|
   
|
HOW TO DESTROY COMMUNITIES AND GET VOTES |
|
December 16, 2008 Blog
Hundreds of small towns in New Jersey have been mandated by unelected bureaucrats in Trenton to submit plans for the construction of 100,000 low income housing units, by January 1, 2009.
Department of Community Affairs (DCA) Director, Joe Dorea (non-elected), has refused a request from hundreds of
small town (elected) mayors to extend this deadline.
Governor Corzine’s Council on Affordable Housing (COHA) has instead mandated an additional 100,000 units!
Here is the Mission Statement of the DCA housing council:
"The New Jersey Department of Community Affairs and its affiliate agencies are
dedicated to providing New Jersey residents with a choice of housing that is affordable,
sound, environmentally responsive, well-maintained and located in communities that are
attractive, safe, economically mixed and easily accessible to employment and services.
DCA and its affiliate agencies will work to ensure that community integrated housing
options exist for residents with moderate, low and very low incomes, senior citizens and
residents with special needs."
The main reason housing is not affordable in New Jersey is high taxation. That is why thousands are leaving the State every day. Government regulations, fees and paperwork also double the cost of home construction, upkeep and sales. Because the government is building these "Affordable Housing Units", all work is done by members of labor unions.

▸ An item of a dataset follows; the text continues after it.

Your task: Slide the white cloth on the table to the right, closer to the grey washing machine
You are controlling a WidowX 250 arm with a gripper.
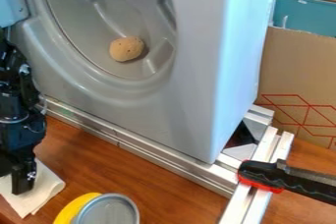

My wife and I are senior citizens living on Social Security. Property taxes on our little 3-bedroom rancher have doubled in the past six years. We invested much of our savings to install an efficient gas furnace and we built a chimney for alternate heat in event of power failure. Property taxes were promptly raised $1,000. That is more than a friend of our pays annually on his new $300,000 home in Delaware.
Proponents of COAH claim that building 200,000 "affordable housing units" will provide homes for many low income people. Page 15 of the 2006 Housing Report http://www.state.nj.us/dca/housingpolicy06.pdf explains what that means:
"Special Needs populations include a number of groups such as homeless individuals and families; mental health consumers; persons with developmental and physical disabilities, victims of domestic violence, veterans with disabilities, persons with AIDS/HIV, ex-offenders re-entering communities from correctional facilities, and youth aging out of foster care or leaving the juvenile justice system."
The report speaks of "hard to house" persons who will be "mainstreamed" into your neighborhood. The state places ex-criminals, AIDS infected persons, sex offenders and pedophiles in these housing units. Visit the State police website at http://www.njsp.org/ and find out how many of these individuals are in your community. We have a pedophile living on our dead-end street where a number of school children also live.
The existing government in Trenton knows that it cannot survive if too many NJ residents are hard-working, tax-paying, upright citizens. They desperately need "hard-to-house" persons at election time. Beneficiaries of government handouts seldom bite the hand that feeds them - and houses them. In order to keep low income, hard-to-house people living in the most expensive state in the nation, the State is condemning small communities to build low-income housing for them.
Tom's River has 102 known sex offenders, but is mandated to build 4,386 Low Income Units. Hoboken, home of Governor Jon Corzine, is one of New Jersey's largest cities, but has only 5 registered sex offenders. Politicians don't want them in their own neighborhoods.